On Tuesday, officials from Pakistan, the United States, Britain and the
United Nations watched as the hashish was set on fire at the same site where
it was seized.
==========

Ancona, Italy:

An Italian woman ended nine months of complete isolation in an underground
laboratory Thursday and said she thought she had been there for just three
months.

Cristina Lanzoni, 29, entered the chamber, known as Underlab, in the
Frasassi caves in central Italy on July 26 of last year for a scientific
experiment to monitor the physical and psychological effects of total
isolation.

Her lonesome 269 days ended when project controllers sent her a message on
a computer link telling her the date and the time.

A statement said Lanzoni thought the date was October 31, 1994, and replied
on the computer, "Oh my God!"

"I feel like Underlab has kept me in its womb, and it's like being born for
the second time," Lanzoni was quoted as saying.  She returns to the surface
Friday.

[That sounds altogether too familiar... -psl]
==========

St. Michaels, Maryland:

Step in to Flamingo Flats, and you can buy a bottle of Bat's Brew or sample
some Scorned Woman.  Or go for the burn right there: Pick from the bowl of
slightly stale tortilla chips on a counter and scoop a mouthful of Sting
and Linger.

The shop is guided by this credo: "Life is too short to eat boring food."

For about five years, Flamingo Flats in tiny St.  Michaels, on the
Chesapeake Bay, has been searing tastebuds with sauces like Hell in a Jar
and its best seller, Religious Experience, which comes in Original, Hot and
Wrath.

For the daring, store manager Izzi Sevco recommends Dave's Insanity Sauce,
whose pepper extract makes it "one of the hottest sauces in the universe."
Loyal customer Dave Feith, who owns an inn on nearby Tilghman Island, uses
Flamingo Flat sauces in the inn's dishes, but passes on Dave's Insanity
Sauce.  Once, Feith says, he dabbed the fiery stuff on the rim of an
unsuspecting friend's beer, and "he turned red and started sweating
profusely."

But why would anyone volunteer for this kind of torture?  "It's a safe
thrill," explains Paul Bosland, a breeder of chilies and professor of
horticulture and agronomics at New Mexico State University in Las Cruces.
Those craving "a blow-your-head-off" rush are a small fringe group, he adds.
Nationwide, a hot pepper trend has spawned more than 50 stores like Flamingo
Flats, according to the Chile Pepper Magazine, a trade publication.

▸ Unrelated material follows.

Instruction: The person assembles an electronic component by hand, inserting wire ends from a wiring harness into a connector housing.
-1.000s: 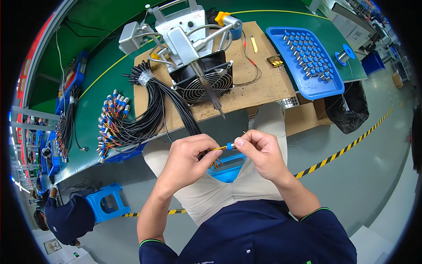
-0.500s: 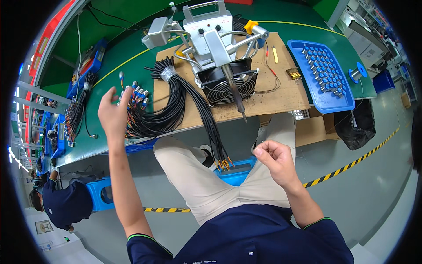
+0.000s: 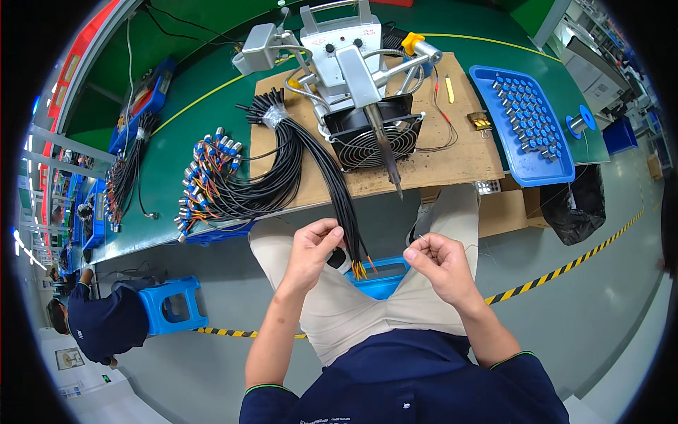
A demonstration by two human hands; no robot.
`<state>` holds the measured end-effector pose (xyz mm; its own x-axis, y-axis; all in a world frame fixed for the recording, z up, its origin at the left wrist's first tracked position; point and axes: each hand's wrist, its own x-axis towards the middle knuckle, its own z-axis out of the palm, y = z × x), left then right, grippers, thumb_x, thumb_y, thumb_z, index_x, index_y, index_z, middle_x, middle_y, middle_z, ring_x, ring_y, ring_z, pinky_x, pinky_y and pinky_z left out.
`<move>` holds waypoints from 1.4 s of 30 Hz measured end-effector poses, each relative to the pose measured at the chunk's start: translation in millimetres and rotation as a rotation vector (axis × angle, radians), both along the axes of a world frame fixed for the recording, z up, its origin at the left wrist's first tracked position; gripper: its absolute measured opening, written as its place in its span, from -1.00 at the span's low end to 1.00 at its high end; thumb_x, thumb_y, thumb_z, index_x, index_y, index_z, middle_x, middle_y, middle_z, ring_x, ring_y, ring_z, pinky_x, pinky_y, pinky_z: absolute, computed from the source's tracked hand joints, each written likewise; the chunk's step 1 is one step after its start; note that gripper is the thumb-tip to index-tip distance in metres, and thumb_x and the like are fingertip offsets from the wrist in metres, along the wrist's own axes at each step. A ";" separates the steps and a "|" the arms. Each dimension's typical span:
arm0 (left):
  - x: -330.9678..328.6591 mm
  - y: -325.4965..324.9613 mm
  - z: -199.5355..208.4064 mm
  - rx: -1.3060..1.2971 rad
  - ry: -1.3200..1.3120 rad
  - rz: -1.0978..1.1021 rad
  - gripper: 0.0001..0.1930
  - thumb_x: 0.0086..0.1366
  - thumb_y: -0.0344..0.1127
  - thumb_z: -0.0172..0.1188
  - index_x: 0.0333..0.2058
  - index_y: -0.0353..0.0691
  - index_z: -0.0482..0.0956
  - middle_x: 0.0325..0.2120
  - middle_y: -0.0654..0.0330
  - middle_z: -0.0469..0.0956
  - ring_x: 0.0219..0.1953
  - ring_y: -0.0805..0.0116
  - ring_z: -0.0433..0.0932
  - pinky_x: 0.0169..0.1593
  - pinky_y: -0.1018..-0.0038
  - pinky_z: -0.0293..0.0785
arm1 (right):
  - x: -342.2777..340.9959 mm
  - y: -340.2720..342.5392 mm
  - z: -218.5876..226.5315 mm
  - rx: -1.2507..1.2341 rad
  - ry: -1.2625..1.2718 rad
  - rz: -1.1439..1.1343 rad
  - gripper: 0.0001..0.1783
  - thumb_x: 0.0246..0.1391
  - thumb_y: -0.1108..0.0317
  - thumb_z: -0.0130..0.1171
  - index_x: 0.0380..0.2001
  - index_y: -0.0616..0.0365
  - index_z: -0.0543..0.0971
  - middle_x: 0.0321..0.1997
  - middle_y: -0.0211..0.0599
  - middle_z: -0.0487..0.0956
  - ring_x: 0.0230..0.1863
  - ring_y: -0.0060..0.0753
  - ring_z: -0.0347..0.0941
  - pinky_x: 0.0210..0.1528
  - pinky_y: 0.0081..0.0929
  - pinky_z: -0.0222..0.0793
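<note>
Left hand (image 3: 313, 249): back beside cables (image 3: 330, 178) | right hand (image 3: 441, 264): still pinching wire (image 3: 421, 238)

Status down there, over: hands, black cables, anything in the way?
Left hand beside hanging black cable bundle, grip unclear. Right hand pinching thin silvery wire. Possible obstacle: pointed metal soldering iron ahead.

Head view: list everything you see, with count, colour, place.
Soldering station: 1, white and grey, bench middle
Fan: 1, black, behind iron
Cardboard: 1, brown, under fan
Cable bundles: 2, black, bench left
Tray: 1, blue, bench right
Connectors: dozens, silver-blue, in tray
Spool: 1, blue-silver, right of tray
Bag: 1, black, below bench
Stool: 1, blue, floor left
Co-worker: 1, navy shirt, left
Left hand: 1, bare, beside hanging cables
Right hand: 1, bare, pinching thin wire
</note>
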<state>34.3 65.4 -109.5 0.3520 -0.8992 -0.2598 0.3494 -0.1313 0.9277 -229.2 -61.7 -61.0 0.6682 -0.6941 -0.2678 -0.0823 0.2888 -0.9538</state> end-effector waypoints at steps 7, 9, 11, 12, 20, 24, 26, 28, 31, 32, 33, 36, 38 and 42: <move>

And the Flats feeds other aspects of chiliheads' obsession.  Rows of bottles
and jars mingle with pepper jewelry and other pungent novelties, plus recipe
books like "Hot Licks."  There's even an occasional newsletter for customers
called -- what else? -- Heat.

Bob Deppe, the shop's somewhat elusive owner, has collected nearly 2,000
concoctions in his international search for sauces and spices -- a hankering
he acquired on military duty in Vietnam.  But getting details directly is
difficult: he has no phone or fixed schedule.  Sevco says he stays busy,
"researching hot sauce, that sort of thing."

The store rings up about $100,000 in sales annually, says Sevco, from the
curious and "people who like good food and adventurous smells."  Professor
Bosland seems to understand.  Discovering the perfect pepper sauce is "like
finding a really good bottle of wine," he says.